━━ THE DATA ━━

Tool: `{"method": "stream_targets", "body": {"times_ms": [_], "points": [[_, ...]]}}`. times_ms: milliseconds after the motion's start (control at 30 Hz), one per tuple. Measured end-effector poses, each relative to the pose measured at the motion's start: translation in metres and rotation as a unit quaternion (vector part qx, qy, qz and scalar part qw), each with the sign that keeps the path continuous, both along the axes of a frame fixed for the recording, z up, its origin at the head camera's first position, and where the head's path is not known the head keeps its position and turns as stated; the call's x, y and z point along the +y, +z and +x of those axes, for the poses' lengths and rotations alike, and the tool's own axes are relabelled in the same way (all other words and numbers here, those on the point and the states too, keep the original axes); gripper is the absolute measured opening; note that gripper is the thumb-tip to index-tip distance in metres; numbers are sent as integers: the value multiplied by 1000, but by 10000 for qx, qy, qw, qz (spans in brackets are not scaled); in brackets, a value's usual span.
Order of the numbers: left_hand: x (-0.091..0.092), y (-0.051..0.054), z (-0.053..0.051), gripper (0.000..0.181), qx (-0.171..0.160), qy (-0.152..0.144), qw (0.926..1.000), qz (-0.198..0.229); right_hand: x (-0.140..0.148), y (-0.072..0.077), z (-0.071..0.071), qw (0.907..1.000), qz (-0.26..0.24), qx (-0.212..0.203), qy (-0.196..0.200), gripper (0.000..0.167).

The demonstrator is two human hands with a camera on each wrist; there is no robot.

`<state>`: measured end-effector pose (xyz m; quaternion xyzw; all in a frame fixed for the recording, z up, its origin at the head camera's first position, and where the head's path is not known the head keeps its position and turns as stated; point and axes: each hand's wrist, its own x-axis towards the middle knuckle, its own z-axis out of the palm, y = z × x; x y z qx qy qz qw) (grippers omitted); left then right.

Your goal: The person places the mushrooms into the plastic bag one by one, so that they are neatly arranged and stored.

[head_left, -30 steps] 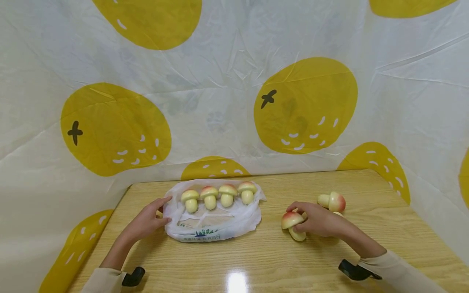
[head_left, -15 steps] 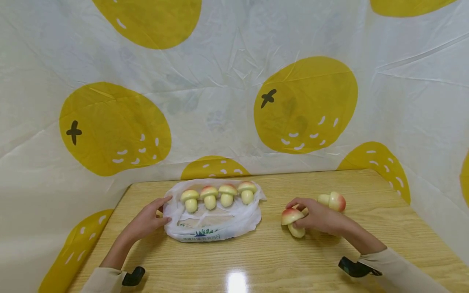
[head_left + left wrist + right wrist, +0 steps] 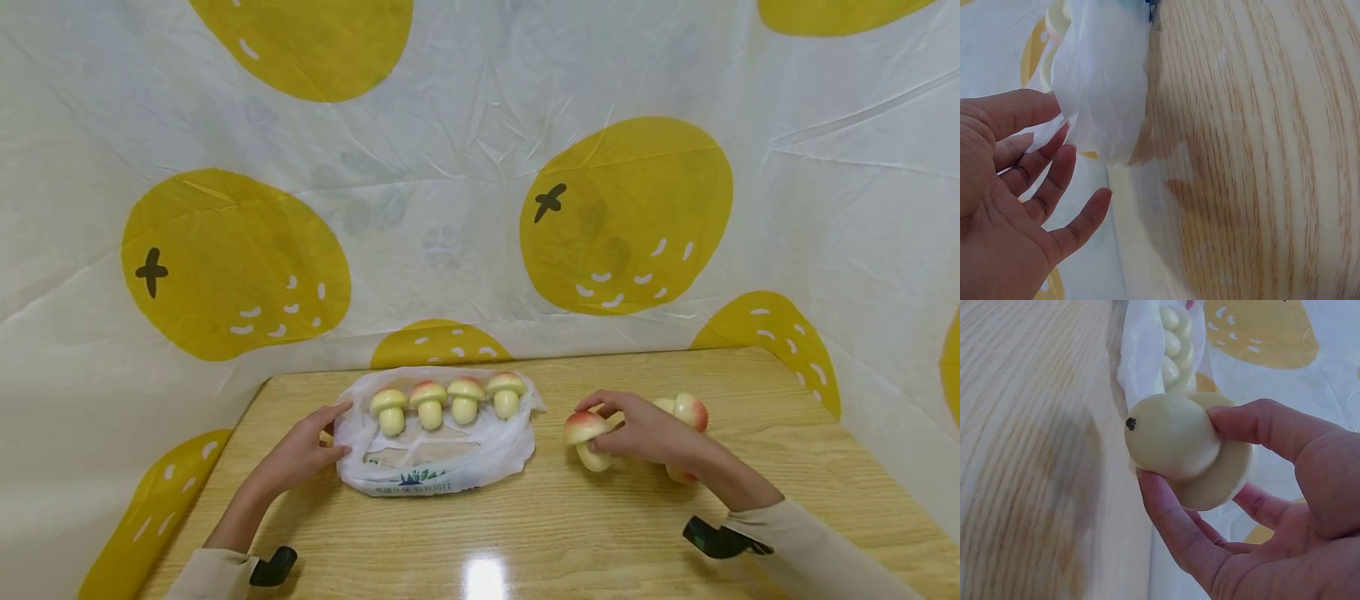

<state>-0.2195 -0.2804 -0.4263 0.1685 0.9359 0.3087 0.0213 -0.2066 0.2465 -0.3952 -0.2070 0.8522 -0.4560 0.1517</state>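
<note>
Right hand [image 3: 643,429] on one toy mushroom [image 3: 586,428]; four in the bag [image 3: 510,450]

Container: white plastic bag, laid open on the wood-grain table [image 3: 375,542], translucent rim standing up around its contents. Green print and lettering run along the near side. Inside, a row of four mushrooms [image 3: 431,405] along the far half, caps away from the wearer, stems toward the wearer. Caps pale yellow, flushed red to varying degrees. The near half shows crumpled plastic and a tan patch.

Left hand [image 3: 303,450]: at the left edge of the bag, grasp relaxed. Thumb and index stand well apart in the head view; the left wrist view shows digits loosely bent, with thumb and some fingertips touching the thin plastic, little finger extended off it.

Right hand: grasping. Thumb and fingers pinch the fifth mushroom about its stem and cap underside; cap up, stem slightly tilted. It sits right of the bag, well apart from it. The right wrist view shows a dark spot on the stem end. Contact with the table: cannot tell.

Beyond the right hand, a red-tipped mushroom [image 3: 692,412] lies on its side; another mushroom [image 3: 681,474] is mostly hidden beneath the forearm
</note>
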Motion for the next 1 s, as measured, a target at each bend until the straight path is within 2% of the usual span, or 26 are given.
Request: {"method": "stream_targets", "body": {"times_ms": [367, 667, 1000], "points": [[1, 3, 1, 68, 8, -18, 10000, 18, -15, 6, -8, 9988, -305, -27, -395, 52], [0, 3, -1, 69, -30, 93, 9999, -73, -30, 12, -13, 9970, -691, -200, -283, 55], [1, 6, 2, 67, -81, 45, 9998, 172, -49, 12, -19, 9953, -943, -192, -112, 51]]}}
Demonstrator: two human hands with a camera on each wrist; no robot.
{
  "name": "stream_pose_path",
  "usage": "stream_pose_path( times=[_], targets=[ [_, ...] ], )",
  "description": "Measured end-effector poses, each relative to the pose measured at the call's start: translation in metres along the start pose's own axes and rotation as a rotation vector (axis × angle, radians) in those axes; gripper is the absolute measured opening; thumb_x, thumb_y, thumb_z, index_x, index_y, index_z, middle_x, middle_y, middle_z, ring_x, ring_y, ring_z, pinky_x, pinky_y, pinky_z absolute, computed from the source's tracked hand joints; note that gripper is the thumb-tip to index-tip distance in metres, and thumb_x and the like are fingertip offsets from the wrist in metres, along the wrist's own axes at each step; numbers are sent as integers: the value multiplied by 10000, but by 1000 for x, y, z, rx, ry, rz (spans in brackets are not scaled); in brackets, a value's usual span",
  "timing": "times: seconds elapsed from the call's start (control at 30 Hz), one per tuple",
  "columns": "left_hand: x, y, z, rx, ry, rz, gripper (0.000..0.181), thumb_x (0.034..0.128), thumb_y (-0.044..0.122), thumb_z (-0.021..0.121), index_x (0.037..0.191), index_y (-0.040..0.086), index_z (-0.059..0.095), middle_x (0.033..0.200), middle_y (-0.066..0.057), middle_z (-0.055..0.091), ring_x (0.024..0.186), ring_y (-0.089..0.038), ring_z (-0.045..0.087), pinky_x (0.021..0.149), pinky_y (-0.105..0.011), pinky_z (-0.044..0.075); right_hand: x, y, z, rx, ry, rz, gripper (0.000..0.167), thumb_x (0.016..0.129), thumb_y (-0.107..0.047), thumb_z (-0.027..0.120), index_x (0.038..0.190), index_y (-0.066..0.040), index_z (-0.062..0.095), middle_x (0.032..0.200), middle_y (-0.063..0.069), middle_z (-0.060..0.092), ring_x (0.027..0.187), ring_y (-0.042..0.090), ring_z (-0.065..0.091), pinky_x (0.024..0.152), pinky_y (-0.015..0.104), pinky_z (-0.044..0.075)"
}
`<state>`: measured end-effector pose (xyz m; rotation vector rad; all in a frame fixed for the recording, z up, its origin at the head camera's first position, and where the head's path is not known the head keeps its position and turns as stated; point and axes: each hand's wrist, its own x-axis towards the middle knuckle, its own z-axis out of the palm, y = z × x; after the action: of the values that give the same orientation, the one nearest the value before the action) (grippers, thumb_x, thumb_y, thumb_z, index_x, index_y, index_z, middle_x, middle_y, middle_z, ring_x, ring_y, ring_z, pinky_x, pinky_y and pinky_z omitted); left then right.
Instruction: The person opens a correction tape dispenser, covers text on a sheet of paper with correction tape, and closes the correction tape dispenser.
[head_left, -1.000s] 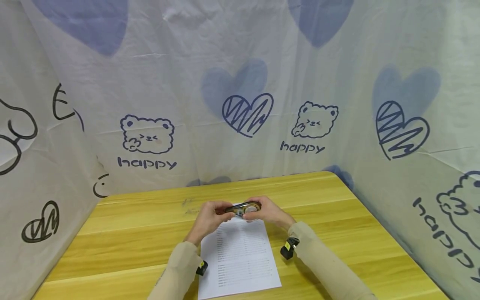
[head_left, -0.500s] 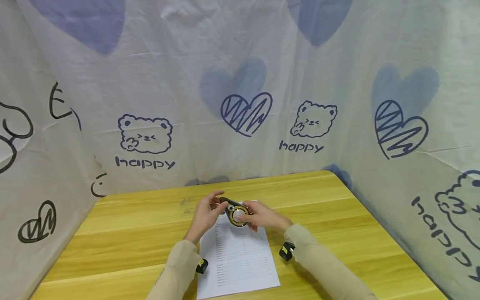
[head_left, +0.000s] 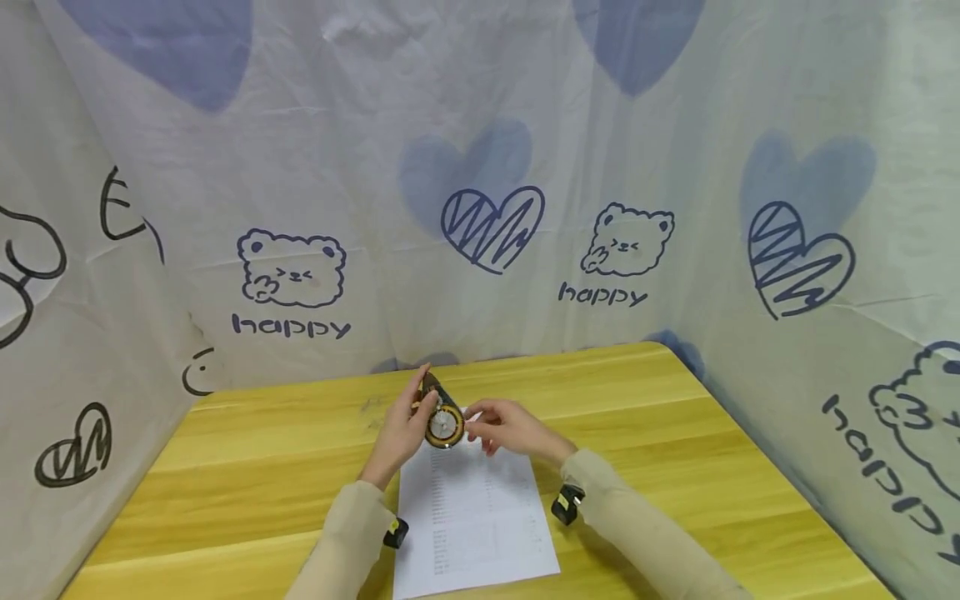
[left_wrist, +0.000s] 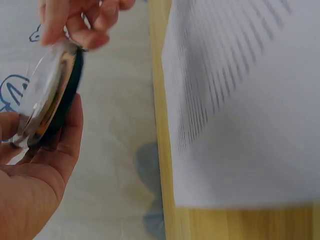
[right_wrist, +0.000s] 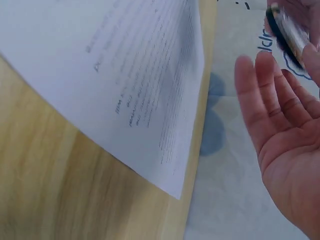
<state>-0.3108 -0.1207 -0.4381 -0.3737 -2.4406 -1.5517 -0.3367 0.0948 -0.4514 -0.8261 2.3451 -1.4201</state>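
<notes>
A teardrop-shaped correction tape dispenser (head_left: 445, 425) with a dark body, a clear round cover and a yellow ring is held up over the top of the printed sheet (head_left: 487, 517). My left hand (head_left: 401, 431) grips it by the narrow end, thumb on the near face. In the left wrist view the dispenser (left_wrist: 60, 97) appears edge-on, with the left hand (left_wrist: 37, 185) around its lower part. The right hand (head_left: 513, 429) is at its right edge, fingertips beside or just touching it. Seen from the right wrist, the right hand's fingers (right_wrist: 272, 95) are extended and loose.
The sheet lies on a yellow wood-grain table (head_left: 675, 467). White cloth (head_left: 405, 100) printed with hearts and bears hangs behind and on both sides. Each wrist wears a small black camera, such as the right one (head_left: 567, 505).
The dispenser has moved left and turned from lying sideways to pointing up and away. The left hand moved with it; the right hand has loosened from its round end.
</notes>
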Motion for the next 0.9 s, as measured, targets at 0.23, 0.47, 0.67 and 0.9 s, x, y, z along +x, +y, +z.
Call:
stream_pose_path(
  times=[0.23, 0.47, 0.67, 0.9],
  targets=[
    [3, -8, -29, 155, 34, -6, 453, 1063, 273, 414, 1509, 197, 389, 1471, -210, 475, 1322, -403, 482, 1101, -560, 386, -1, 11, -6, -111, -7, -7, 272, 996, -216, 588, 1137, 3, 664, 951, 179, 725, 711, 181, 659, 649, 377, 599],
    [1, -22, -69, 387, -67, -126, 634, 956, 451, 604, 1503, 216, 388, 1446, -215, 496, 1290, -434, 498, 1028, -602, 429, -2, 19, -12, -124, 17, 5, 272, 994, -211, 590, 1123, 16, 664, 945, 151, 719, 790, 278, 677, 665, 345, 588],
    [-4, -36, -103, 636, -179, -145, 662, 935, 413, 647, 1480, 117, 417, 1365, -248, 554, 1184, -443, 567, 938, -594, 488, -5, 26, -19, -131, 18, -4, 269, 993, -200, 589, 1109, 30, 667, 924, 142, 717, 774, 262, 675, 667, 399, 594],
    [-13, -54, -135, 693, -208, -229, 692, 930, 443, 643, 1470, 75, 417, 1365, -286, 534, 1192, -492, 539, 914, -623, 482, -8, 32, -23, -180, 28, 16, 242, 991, -188, 593, 1106, 8, 676, 924, 132, 720, 774, 260, 675, 659, 362, 587]
  ],
)
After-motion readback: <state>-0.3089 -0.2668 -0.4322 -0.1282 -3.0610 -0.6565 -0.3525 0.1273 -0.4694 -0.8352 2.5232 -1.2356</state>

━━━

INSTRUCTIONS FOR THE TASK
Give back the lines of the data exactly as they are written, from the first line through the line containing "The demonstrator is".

OUTPUT OF THE TASK
Tool: `{"method": "stream_targets", "body": {"times_ms": [_], "points": [[_, ...]]}}`. times_ms: milliseconds after the motion's start (control at 30 Hz), one per tuple. Measured end-effector poses, each relative to the pose measured at the motion's start: translation in metres and rotation as a unit quaternion (vector part qx, qy, qz and scalar part qw), each with the sign that keeps the path continuous, both along the axes of a frame fixed for the recording, z up, its origin at the head camera's first position, and where the head's path is not known the head keeps its position and turns as stated; the call's x, y and z point along the +y, +z and +x of those axes, for the poses' lengths and rotations alike, and the tool's own axes are relabelled in the same way (all other words and numbers here, those on the point and the states too, keep the original axes); gripper is the absolute measured opening; note that gripper is the thumb-tip to index-tip distance in metres; numbers are sent as integers: the value multiplied by 1000, but by 10000 for qx, qy, qw, qz (spans in brackets are not scaled); in brackets, a value's usual span.
Order of the numbers: left_hand: x (-0.091..0.092), y (-0.051..0.054), z (-0.053..0.051), gripper (0.000..0.181), qx (-0.171..0.160), qy (-0.152..0.144), qw (0.926..1.000), qz (-0.198..0.229); right_hand: x (-0.140..0.148), y (-0.072..0.077), z (-0.071..0.071), qw (0.907..1.000), qz (-0.26..0.24), qx (-0.212..0.203), qy (-0.196..0.200), gripper (0.000..0.167).

The demonstrator is two human hands with a camera on each wrist; there is no robot.

Besides this answer, nothing more is needed.